The field of microendoscopy is growing rapidly, with the goal of improving the accuracy of white light endoscopy and enabling new capabilities that are not possible with traditional endoscopy. Combined with flexible endoscopes, it is primarily focused on tissue characterization in the cardiovascular, digestive, and respiratory systems. In addition, rigid designs compatible with laparoscopes or needles are being developed for applications in the urinary and reproductive systems among others. Microendoscopes use a variety of optical technologies, such as confocal microscopy, multi-photon microscopy, photoacoustic, fluorescence imaging, spectroscopy, and optical coherence tomography. However, each technology faces specific challenges, such as efficient light delivery using optical fibers, miniaturization of the focusing optics, implementation of scanning mechanisms, and achieving a wide field of view while being compatible with standard care devices and procedures. State-of-the-art optical technologies are constantly emerging to improve all aspects of micro-optic solutions for endoscopy.
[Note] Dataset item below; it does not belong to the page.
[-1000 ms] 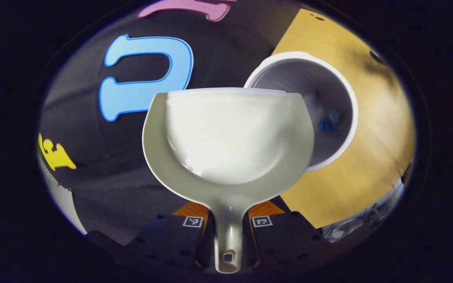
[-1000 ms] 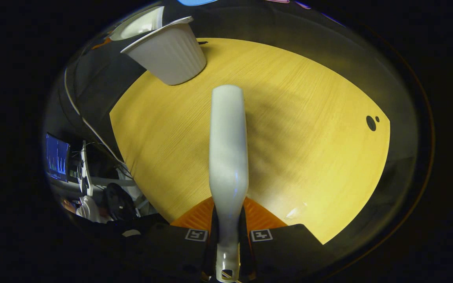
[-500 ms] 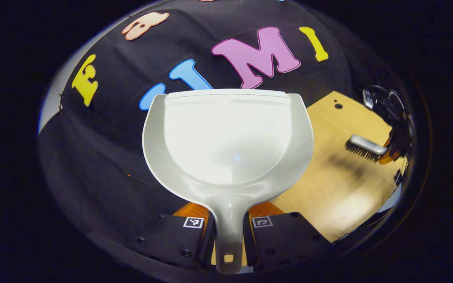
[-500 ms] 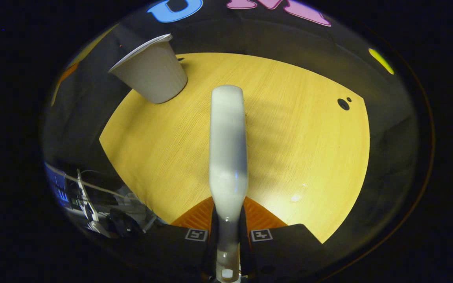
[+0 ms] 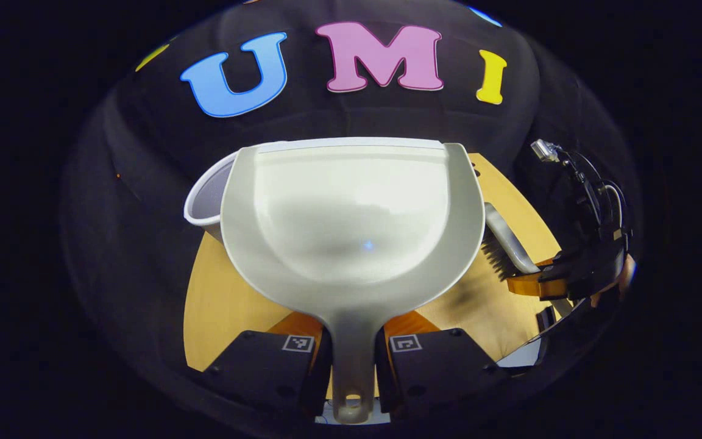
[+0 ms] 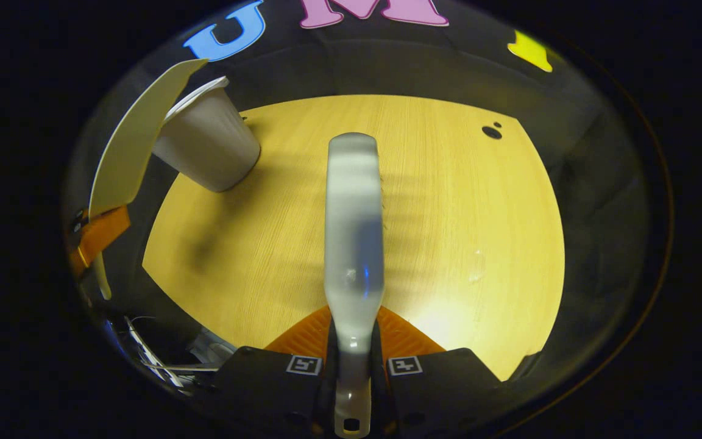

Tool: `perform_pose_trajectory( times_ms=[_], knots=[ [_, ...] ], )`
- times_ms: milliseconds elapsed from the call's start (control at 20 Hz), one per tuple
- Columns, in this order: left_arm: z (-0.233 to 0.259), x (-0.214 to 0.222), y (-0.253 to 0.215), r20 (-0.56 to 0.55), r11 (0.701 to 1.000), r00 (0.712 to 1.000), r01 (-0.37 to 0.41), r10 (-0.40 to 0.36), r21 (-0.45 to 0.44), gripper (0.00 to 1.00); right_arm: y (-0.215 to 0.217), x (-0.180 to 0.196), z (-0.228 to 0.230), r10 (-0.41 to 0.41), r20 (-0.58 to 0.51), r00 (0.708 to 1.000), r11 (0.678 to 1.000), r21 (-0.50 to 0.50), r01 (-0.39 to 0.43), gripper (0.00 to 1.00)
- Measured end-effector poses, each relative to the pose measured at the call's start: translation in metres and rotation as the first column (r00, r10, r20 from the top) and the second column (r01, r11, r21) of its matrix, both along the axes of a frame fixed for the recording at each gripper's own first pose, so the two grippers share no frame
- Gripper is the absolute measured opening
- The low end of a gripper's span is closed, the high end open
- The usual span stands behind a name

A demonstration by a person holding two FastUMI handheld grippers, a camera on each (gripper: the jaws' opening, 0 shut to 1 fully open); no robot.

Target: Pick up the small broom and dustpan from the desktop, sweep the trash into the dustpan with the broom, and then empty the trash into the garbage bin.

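Note:
My left gripper (image 5: 351,356) is shut on the handle of the pale dustpan (image 5: 351,219), whose scoop is empty and held level in front of the camera. The white garbage bin (image 5: 208,201) peeks out behind the scoop's left edge. My right gripper (image 6: 352,360) is shut on the handle of the small broom (image 6: 354,231), whose back runs up the middle above the wooden desktop (image 6: 448,213). In the left gripper view the broom (image 5: 503,247) and the right gripper (image 5: 570,277) holding it hang at the right. In the right gripper view the dustpan (image 6: 134,140) is tilted beside the bin (image 6: 208,146) at the upper left.
Two small dark holes (image 6: 491,131) mark the desktop's far right part. Cables and equipment (image 6: 150,360) lie beyond the desktop's near left edge. A hand (image 5: 622,277) grips the right gripper at the far right of the left gripper view.
The dustpan has swung back from over the bin to level, facing the booth wall. The bin now shows behind its left edge. The broom has come closer to the dustpan's right side.

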State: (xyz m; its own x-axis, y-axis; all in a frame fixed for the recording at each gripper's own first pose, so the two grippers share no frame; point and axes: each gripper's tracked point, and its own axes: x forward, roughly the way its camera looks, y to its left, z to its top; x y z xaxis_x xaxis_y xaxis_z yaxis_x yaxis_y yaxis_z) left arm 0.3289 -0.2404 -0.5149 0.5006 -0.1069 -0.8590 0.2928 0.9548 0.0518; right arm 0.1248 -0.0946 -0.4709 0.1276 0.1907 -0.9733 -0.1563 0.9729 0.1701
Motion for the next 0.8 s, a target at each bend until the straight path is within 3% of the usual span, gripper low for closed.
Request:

This special section consists of four original papers and one review paper. Li et al. developed a multispectral fluorescence line-scan confocal endomicroscope that can accurately assess lung nodules at the time of biopsy. The confocal endomicroscope uses multiple FDA-approved dyes to distinguish lung cancer from benign disease and has been successfully tested on both normal rat lungs and ex vivo human core biopsy lung tissue. Galvez et al. compared the performance of three custom distal optic systems, including a custom-pitch GRIN singlet, 3D-printed monolithic doublet, and 3D-printed monolithic triplet. They found that 3D printing allows for flexible design of monolithic multielement systems with short working distances, making them suitable for microendoscopy in collapsed or flushed lumens such as pancreatic duct or fallopian tube. González-Cerdas et al. presented a compact and sterilizable forward-viewing endomicroscope that enables imaging of tissue pathology inside the bladder through the working channel of a conventional cystoscope. The device uses microstructuring of fused silica and a fiber scanner driven by a tubular piezoelectric actuator for beam scanning, allowing for optical coherence tomograph (OCT) and optical coherence angiography (OCA). Caravaca-Mora et al. proposed an automatic scanning method for OCT using a steerable catheter integrated with a robotic endoscope to expand the field of view and improve scanning accuracy during minimally invasive treatment of colorectal lesions. The results show that the presented method provided high accuracy and smooth motion with improved control over the user-defined scanning patterns. Oh et al. provided a review of recent research on endomicroscopy, which uses small, tubular instruments to visualize microscopic structures in internal tissues. The article highlights recent developments in using coherent optical fiber manipulation to improve the resolution and miniaturization of endoscopic instruments, potentially enabling real-time histopathologic diagnosis through submillimeter thick probes. We hope that this special section will inspire new research directions and novel concepts in the microendoscopy field. We would like to thank Editor-in-Chief Hans Zappe for his unwavering support of this special section.